At lunch. In bed at night. In the quiet minutes between things.

Her name was Cindy.

People who knew her said she ran the place.

She had the personality of someone who believed the entire farm existed primarily to serve her snacks.

And in many ways, it was the center of her world — the place where her story began.

She lived her whole life on a farm in Namibia where the Lambrechts family care for rescued animals. In 1994, a neighbor found an orphaned baby baboon and asked Barista Lambrechts — a young newlyed at the time — if she would take her in. 
 
She did.

They named her Cindy, after Cindy Crawford. Barista would be her mother for the next thirty-one years.

A few years after her arrival, Barista welcomed twin sons who grew up alongside Cindy, a baboon sister woven into their childhood. One of them, Ruben, would eventually become the one who shared Cindy with the internet.

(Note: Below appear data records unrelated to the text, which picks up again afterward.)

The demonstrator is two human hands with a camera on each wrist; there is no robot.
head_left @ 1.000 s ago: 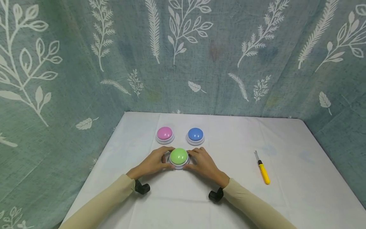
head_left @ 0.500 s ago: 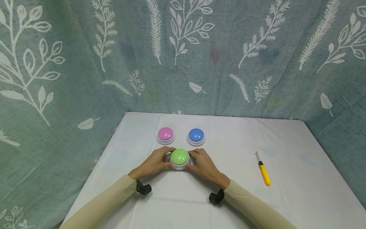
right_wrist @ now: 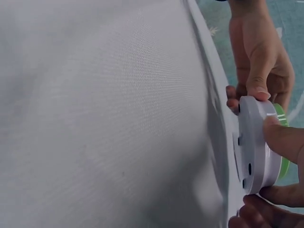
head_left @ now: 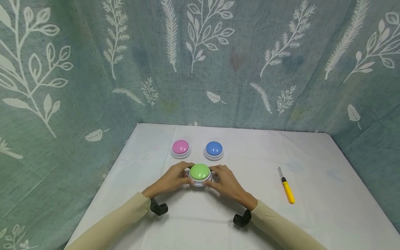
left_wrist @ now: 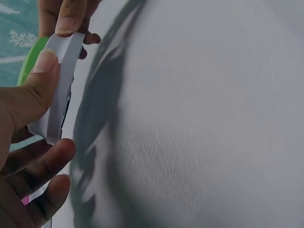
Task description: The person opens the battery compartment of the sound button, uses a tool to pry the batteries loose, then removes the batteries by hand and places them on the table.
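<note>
A green push button (head_left: 200, 172) with a white round base is held between both hands, dome up. My left hand (head_left: 173, 177) grips its left side, the thumb (left_wrist: 43, 71) on the white rim. On the opposite side, my right hand (head_left: 227, 181) pinches the rim between thumb and fingers. The right wrist view shows the white base (right_wrist: 256, 147) raised off the cloth, with small dark spots on its underside. Behind it, a pink push button (head_left: 180, 148) stands at the left and a blue push button (head_left: 214, 150) at the right, both on the table.
A yellow-handled screwdriver (head_left: 288, 191) lies on the right part of the table, its metal shaft pointing away. White cloth covers the table (head_left: 193, 225). Grey-green leaf-patterned curtains (head_left: 187, 93) hang behind and beside it.
Both hands have shifted slightly to the right with the green button, which now stands a little higher off the cloth. The pink button, blue button and screwdriver stay in place.
</note>
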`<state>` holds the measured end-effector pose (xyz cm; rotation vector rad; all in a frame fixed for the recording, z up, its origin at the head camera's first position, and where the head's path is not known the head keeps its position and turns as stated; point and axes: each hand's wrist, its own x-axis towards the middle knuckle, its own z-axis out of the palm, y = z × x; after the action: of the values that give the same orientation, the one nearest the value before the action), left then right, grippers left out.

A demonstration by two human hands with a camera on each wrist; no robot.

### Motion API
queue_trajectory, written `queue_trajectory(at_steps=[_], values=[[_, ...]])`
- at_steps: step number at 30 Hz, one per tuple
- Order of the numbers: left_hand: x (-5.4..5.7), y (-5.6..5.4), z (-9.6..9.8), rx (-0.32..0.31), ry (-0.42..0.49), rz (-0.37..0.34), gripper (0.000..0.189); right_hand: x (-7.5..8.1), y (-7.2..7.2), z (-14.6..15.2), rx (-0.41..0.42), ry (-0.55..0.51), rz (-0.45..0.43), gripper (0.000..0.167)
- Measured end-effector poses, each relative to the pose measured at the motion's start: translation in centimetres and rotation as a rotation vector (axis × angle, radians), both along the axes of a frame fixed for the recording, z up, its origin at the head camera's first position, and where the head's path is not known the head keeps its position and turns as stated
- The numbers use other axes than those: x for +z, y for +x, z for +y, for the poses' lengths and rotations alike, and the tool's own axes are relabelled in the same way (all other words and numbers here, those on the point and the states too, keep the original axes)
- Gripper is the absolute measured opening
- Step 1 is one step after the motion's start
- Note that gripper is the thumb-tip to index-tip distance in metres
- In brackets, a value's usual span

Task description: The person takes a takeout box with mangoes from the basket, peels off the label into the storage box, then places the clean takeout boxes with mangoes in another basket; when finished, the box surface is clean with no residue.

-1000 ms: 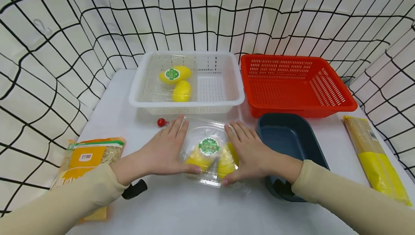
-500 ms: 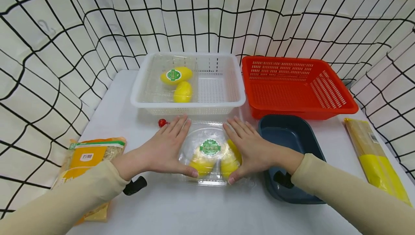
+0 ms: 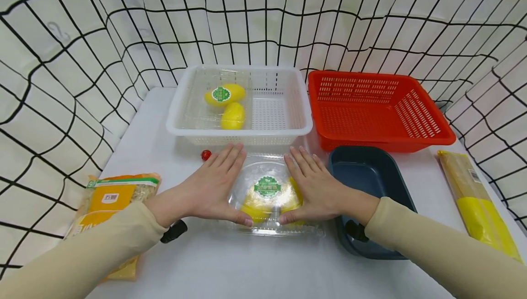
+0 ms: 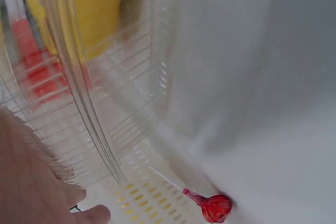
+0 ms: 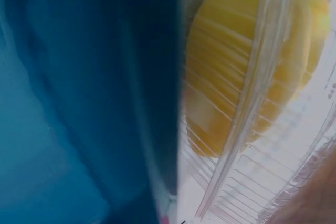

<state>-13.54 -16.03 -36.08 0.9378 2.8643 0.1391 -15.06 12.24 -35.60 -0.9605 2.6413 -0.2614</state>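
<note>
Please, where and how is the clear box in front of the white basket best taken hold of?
Probably by the side rims, coming from left and right together: the clear box is wide, a ledge-like rim runs along each side, and no handle shows.

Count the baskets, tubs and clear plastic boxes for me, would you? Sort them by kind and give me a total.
Baskets: 2 (white basket, red basket)
Tubs: 1 (dark blue tub)
Clear plastic boxes: 2 (front box, rear box inside the white basket)
Total: 5
</note>
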Motion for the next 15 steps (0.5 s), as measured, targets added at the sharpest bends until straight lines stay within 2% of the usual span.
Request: queue_trajectory(at_steps=[6,15], values=[[-0.2,-0.2,-0.1,-0.018,-0.018,0.009,0.141,-0.1,0.0,0.0,-0.001,-0.021,-0.006,0.129],[-0.1,0.4,0.5,0.036,-0.023,0.006,0.140,0.3,-1.2,0.1,0.053,0.004,-0.044,0.132]])
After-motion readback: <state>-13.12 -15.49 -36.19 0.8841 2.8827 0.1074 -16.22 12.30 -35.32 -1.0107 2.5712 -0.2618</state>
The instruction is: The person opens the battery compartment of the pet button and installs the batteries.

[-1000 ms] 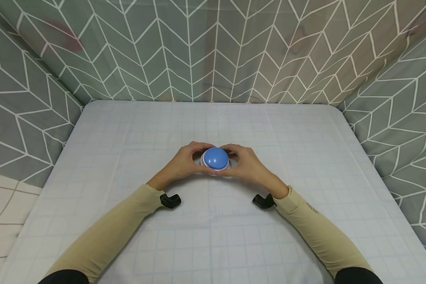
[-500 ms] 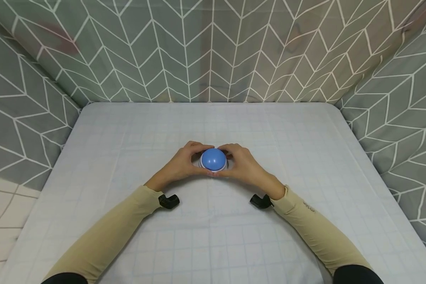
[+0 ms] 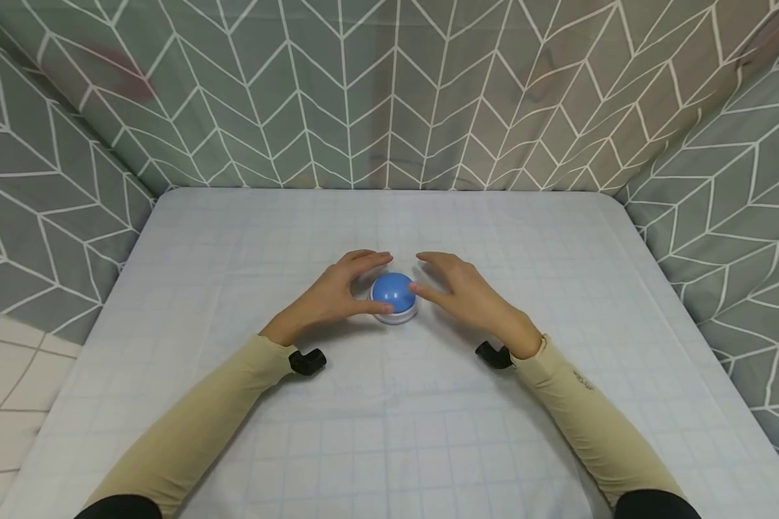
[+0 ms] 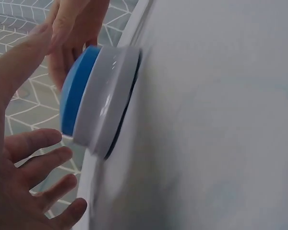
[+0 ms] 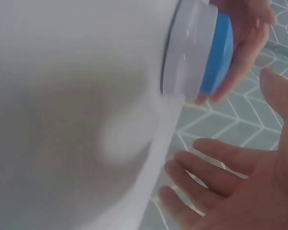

That’s how millions of us met her.

Including me, sitting thousands of miles away in New York.

The first time I ever saw Cindy, she was sitting on a rock eating.

A large bug scurried up near her food. Without even pausing, she picked it up and tossed it aside.

Then she did it again.

It was such a casual, efficient reaction that I immediately understood something important about Cindy: whatever else was happening on that farm, her snacks were non-negotiable.

I replayed the video, laughing. And then I clicked follow.

Soon enough, the videos became part of my daily routine. I watched them all, sometimes more than once.

Cindy in the bath, calmly eating toothpaste off her toothbrush. Cindy stuffing her cheeks full of food, frantic and fast. Cindy swatting at animals (and humans) when they forgot the rules. Cindy grunting the instant she heard the word "happies," the Afrikaans word for "snack."

Later on, the videos looked a little different.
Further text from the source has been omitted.